10 The principal also spoke of the events leading up to his letter to the police dated 23 October 2001. He said he was requested by Chief Inspector Donovan to provide a written report in connection with a complaint concerning alleged police inaction. He received a letter from the police (exhibit 3, attachment O) dated 17 Oct 2001 requesting the information and he responded to it. He was told by Chief Inspector Donovan that any such information would be kept strictly confidential. In that letter (exhibit 1) the principal made quite a number of observations of that the applicants take issue with involving personal information and information that GE might be under "undue influences" by the applicant family. There is then set out some information that put the applicant family in a bad light. There is also some information regarding the applicant father's third son, GD, to the effect that he was involved in and was charged by the police following a fire at the school in June 2001.
11 The principal was cross-examined extensively about the matters he put in his letter of 23 Oct 2001. On numerous occasions he failed to recall details of many of the events written about and he preferred to rely on documents written at the relevant time. He did recall that in November 2000 and he was not aware of the Privacy Act or how it applied to the school. I accept that he is a witness of truth. However, his memory of details of the relevant events is not good and where there is a difference between his memory and the contemporary documentation, I prefer to accept the documentation.
12 On the second day of the hearing, evidence was given by GD, the third son of the applicant father. He gave evidence dealing with the allegations concerning the applicant family in the principal's letter of 23 October 2001. He denied ever being involved in or charged for any criminal offence including any breach of security at the school in June 2001. He said that the inaccurate information had been "published and propagated by the school throughout the school staff and student population following my departure in July 2001". In cross-examination, he said that this part of his evidence was based on rumours that he had heard around the school after he had left the school. While I generally accept the evidence of this applicant witness, I cannot accept evidence in such a wide and general form as that which I have just set out in quotation marks.
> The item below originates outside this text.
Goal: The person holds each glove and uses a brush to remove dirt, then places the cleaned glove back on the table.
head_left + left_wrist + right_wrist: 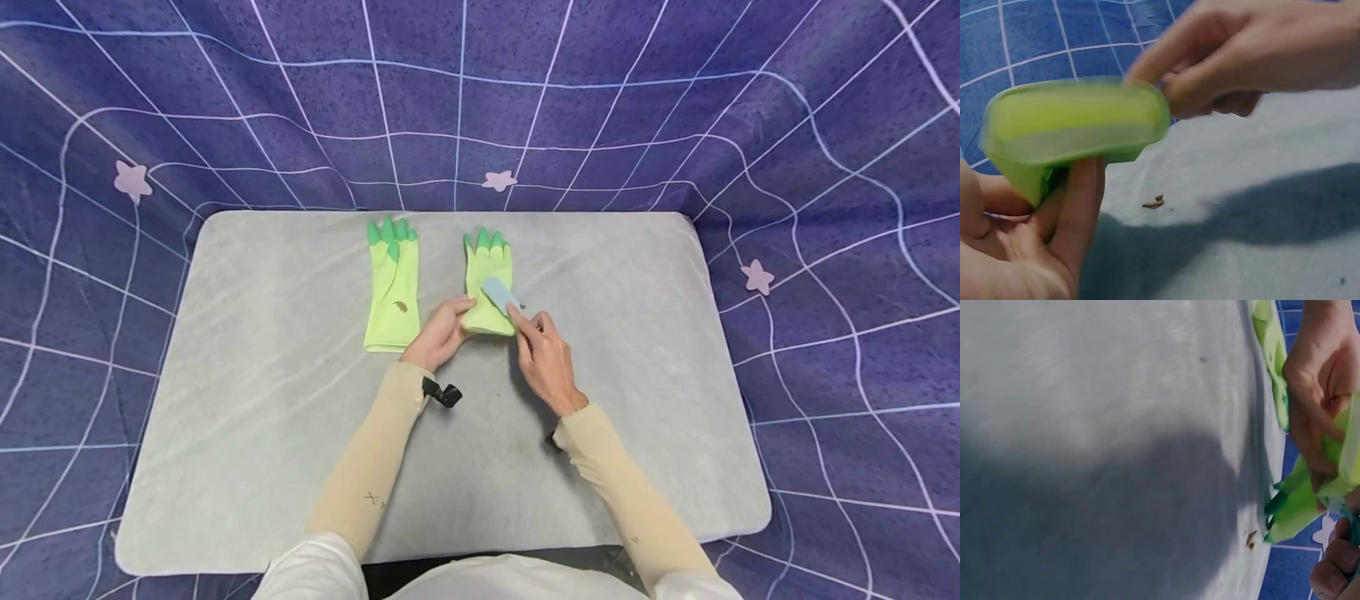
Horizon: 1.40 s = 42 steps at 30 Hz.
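My left hand (444, 332) holds a lime-green rubber glove (477, 268) with darker green fingertips near its cuff, its fingers pointing away from me. In the left wrist view the cuff opening (1079, 119) faces the camera, with my left fingers pinching below it. In my right hand (551, 367) is a flat light-blue tool (498, 292), its broad end over the glove's lower palm. A dark bit (522, 306) shows beside the tool. From the right wrist, the tool and glove sit at the frame's edge, partly cut off.
A matching glove (390, 287) lies flat to the left, with a brown mark (401, 307) near its cuff. On the grey cloth-covered table (262, 400) is a small brown crumb (1154, 201). A purple-blue gridded curtain (420, 108) surrounds the table's back and sides.
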Each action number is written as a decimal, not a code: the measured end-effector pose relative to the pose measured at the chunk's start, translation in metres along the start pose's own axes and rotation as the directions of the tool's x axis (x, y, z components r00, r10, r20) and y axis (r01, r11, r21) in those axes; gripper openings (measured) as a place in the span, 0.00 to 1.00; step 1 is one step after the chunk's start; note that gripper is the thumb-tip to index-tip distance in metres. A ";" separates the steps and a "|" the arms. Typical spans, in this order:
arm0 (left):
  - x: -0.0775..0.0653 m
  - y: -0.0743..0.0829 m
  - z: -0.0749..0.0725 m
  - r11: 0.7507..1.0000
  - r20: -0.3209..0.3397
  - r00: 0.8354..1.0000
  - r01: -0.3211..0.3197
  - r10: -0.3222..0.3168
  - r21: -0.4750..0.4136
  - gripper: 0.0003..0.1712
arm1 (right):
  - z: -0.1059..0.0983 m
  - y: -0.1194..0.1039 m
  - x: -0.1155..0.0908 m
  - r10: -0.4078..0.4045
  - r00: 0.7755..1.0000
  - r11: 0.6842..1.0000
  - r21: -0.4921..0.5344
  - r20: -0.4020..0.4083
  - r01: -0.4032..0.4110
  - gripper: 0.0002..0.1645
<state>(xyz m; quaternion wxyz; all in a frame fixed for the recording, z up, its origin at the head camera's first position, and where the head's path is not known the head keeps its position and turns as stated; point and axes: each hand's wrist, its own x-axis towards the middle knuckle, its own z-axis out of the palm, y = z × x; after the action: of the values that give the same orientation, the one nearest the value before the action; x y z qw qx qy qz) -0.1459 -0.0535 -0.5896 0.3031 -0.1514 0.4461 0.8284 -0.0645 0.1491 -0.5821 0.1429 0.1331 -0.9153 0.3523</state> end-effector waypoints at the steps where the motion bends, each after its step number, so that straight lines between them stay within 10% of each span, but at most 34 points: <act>1: 0.000 0.000 0.001 1.000 0.004 1.000 -0.006 0.006 0.030 0.31 | 0.001 -0.002 0.003 0.007 1.000 1.000 0.001 0.007 -0.007 0.25; 8: -0.004 0.004 0.000 0.986 0.010 0.999 -0.037 0.036 0.165 0.29 | 0.001 -0.003 0.008 0.038 0.998 0.999 -0.010 0.052 -0.038 0.26; 42: 0.002 0.008 0.001 0.994 -0.022 0.996 -0.082 0.081 -0.071 0.32 | -0.003 0.003 -0.008 0.015 1.000 1.000 -0.017 0.020 -0.014 0.25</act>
<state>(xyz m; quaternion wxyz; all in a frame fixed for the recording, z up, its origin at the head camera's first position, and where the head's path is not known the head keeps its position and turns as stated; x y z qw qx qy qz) -0.1527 -0.0554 -0.5851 0.2591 -0.1518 0.4246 0.8541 -0.0577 0.1543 -0.5842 0.1323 0.1288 -0.9206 0.3440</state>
13 In addition, the applicant father's second son, GC gave evidence on the second day of the hearing. In his affidavit and oral evidence, he discussed in detail the incident that occurred on the night of 5 November 2000 when his girlfriend (applicant GE) telephoned him in apparent distress. She said she needed help quickly as her mother and her mother's female partner were bashing her and would not let her leave the house. He went over there and took GE to the applicant family home where Constables Mitchell and Holdem soon arrived to interview GE. He described the conduct of the interview and the various physical injuries that were apparent on his girlfriend. He also denied any involvement in the school fire that occurred in June 2001. In cross-examination, GC admitted that the police were investigating what they believed to be a domestic or family dispute and that there were allegations that his girlfriend had in fact assaulted her mother and that the police were following up the assault allegation.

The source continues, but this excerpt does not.